• _Problem statement_
Look through the listing and locate every line containing the word "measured"; copy those lines.

• _The data_
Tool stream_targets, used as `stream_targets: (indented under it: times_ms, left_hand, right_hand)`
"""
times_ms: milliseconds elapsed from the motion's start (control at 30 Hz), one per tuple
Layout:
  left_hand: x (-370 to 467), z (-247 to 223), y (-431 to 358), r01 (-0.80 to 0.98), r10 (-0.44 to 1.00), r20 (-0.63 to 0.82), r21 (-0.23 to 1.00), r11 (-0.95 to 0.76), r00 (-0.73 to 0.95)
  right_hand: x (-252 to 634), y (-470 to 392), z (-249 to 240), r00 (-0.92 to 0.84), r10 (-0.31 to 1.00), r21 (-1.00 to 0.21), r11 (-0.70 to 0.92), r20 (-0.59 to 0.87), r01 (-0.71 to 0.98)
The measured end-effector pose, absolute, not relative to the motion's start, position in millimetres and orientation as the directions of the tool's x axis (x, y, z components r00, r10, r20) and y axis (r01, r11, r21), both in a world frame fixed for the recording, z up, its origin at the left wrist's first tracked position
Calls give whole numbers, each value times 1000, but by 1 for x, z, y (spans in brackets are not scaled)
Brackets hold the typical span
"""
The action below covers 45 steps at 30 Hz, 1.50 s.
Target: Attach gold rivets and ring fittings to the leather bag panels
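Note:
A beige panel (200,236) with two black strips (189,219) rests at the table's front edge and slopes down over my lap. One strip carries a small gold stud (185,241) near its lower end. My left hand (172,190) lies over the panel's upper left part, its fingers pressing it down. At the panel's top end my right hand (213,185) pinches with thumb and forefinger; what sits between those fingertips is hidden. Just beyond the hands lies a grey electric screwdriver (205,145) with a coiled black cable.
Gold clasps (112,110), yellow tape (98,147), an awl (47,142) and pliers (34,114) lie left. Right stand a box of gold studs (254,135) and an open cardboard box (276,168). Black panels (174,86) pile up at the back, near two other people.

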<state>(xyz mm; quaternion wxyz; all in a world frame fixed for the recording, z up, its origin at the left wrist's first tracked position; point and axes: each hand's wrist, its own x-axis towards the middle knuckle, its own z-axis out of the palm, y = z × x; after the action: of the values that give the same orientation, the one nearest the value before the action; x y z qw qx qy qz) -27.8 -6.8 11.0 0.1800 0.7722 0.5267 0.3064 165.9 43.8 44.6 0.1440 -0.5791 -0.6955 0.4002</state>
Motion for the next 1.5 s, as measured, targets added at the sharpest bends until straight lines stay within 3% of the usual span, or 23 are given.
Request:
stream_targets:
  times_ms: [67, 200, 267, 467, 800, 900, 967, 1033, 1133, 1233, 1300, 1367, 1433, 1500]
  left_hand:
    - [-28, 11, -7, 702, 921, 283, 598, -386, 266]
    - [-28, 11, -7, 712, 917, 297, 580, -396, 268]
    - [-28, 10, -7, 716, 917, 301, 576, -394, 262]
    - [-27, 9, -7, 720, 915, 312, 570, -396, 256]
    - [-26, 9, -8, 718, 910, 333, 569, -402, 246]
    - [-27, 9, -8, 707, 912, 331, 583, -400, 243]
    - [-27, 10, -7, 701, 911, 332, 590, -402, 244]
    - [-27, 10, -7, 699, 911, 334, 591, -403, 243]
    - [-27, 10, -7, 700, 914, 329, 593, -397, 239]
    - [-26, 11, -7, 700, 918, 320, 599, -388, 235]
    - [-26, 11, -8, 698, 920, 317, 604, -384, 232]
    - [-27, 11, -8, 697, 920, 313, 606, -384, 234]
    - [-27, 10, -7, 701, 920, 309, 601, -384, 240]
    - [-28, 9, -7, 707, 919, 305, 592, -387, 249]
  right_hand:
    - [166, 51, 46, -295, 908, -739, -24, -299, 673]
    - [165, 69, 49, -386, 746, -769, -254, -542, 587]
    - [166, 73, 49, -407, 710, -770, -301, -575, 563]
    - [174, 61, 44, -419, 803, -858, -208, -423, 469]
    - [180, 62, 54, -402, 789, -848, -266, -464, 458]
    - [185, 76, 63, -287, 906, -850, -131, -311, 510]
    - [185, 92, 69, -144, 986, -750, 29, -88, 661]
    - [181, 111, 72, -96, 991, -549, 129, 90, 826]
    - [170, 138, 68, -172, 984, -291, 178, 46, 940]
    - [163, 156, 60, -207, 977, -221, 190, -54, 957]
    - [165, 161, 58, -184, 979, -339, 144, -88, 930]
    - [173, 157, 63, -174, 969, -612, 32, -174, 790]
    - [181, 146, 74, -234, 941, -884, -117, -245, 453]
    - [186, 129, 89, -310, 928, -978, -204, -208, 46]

• _Answer to this task_
The measured end-effector pose, absolute, not relative to the motion's start, position in millimetres and orientation as the directions of the tool's x axis (x, y, z components r00, r10, r20) and y axis (r01, r11, r21), both in a world frame fixed for the recording, z up, its origin at the left wrist's first tracked position
Motion for the next 1.5 s, as measured, targets added at the sharpest bends until straight lines stay within 3% of the usual span, or 23 are given.

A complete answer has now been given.